Problem requirements
Return all lines in the material below that contain "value".

Supplied material
- - - - - - -

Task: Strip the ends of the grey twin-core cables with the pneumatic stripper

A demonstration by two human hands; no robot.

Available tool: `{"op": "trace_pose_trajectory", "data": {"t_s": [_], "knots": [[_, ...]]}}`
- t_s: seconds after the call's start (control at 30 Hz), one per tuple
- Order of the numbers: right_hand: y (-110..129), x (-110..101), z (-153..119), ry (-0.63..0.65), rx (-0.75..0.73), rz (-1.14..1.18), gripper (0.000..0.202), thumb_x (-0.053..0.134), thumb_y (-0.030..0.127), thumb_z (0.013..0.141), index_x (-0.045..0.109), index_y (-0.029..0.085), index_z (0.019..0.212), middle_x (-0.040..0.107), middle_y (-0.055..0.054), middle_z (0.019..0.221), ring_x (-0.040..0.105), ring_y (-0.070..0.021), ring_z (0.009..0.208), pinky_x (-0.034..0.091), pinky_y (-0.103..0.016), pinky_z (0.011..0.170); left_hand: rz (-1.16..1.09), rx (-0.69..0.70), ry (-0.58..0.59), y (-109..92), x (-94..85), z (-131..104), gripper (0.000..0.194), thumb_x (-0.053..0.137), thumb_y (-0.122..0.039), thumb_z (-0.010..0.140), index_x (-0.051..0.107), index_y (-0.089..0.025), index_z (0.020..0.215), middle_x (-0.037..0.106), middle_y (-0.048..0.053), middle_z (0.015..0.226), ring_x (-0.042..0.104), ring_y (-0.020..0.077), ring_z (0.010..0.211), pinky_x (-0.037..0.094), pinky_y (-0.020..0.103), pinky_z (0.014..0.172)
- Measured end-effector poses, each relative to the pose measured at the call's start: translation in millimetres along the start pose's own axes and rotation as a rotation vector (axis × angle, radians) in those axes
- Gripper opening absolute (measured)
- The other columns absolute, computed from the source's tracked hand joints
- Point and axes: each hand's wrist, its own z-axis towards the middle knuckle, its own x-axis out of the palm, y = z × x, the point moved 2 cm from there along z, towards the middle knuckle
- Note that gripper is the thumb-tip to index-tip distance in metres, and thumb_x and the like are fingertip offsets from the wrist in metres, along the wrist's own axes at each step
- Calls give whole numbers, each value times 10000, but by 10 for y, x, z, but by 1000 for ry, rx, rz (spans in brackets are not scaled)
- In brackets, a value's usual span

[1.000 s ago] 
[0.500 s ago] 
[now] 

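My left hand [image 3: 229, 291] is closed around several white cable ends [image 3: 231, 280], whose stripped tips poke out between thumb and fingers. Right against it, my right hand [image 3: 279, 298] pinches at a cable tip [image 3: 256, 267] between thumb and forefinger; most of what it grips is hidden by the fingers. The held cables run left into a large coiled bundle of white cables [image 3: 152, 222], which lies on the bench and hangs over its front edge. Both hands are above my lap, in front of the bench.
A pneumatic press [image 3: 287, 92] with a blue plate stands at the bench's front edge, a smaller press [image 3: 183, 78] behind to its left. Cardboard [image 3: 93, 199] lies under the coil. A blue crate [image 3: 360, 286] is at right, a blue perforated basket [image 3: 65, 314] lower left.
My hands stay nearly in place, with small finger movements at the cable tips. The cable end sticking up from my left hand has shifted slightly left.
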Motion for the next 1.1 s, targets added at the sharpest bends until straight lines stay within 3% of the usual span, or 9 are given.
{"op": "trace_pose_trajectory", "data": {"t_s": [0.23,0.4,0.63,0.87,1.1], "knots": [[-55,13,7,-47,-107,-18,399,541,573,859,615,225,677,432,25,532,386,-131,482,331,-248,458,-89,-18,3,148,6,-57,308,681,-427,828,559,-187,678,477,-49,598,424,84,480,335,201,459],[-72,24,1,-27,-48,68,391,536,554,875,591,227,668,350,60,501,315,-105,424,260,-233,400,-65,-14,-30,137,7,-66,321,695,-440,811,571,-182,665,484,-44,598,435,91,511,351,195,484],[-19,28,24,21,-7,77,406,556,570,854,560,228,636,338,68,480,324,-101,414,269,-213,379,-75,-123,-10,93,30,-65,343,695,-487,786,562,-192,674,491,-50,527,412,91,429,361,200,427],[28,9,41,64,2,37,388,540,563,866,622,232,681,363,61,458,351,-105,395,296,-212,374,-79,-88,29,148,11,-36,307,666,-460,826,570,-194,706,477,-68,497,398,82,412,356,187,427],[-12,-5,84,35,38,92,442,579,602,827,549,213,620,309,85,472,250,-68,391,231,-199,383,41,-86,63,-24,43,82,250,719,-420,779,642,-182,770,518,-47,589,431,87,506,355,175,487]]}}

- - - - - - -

The answer
- Calls give whole numbers, each value times 10000, but by 10 for y, x, z, but by 1000 for ry, rx, rz (spans in brackets are not scaled)
- In brackets, a value's usual span

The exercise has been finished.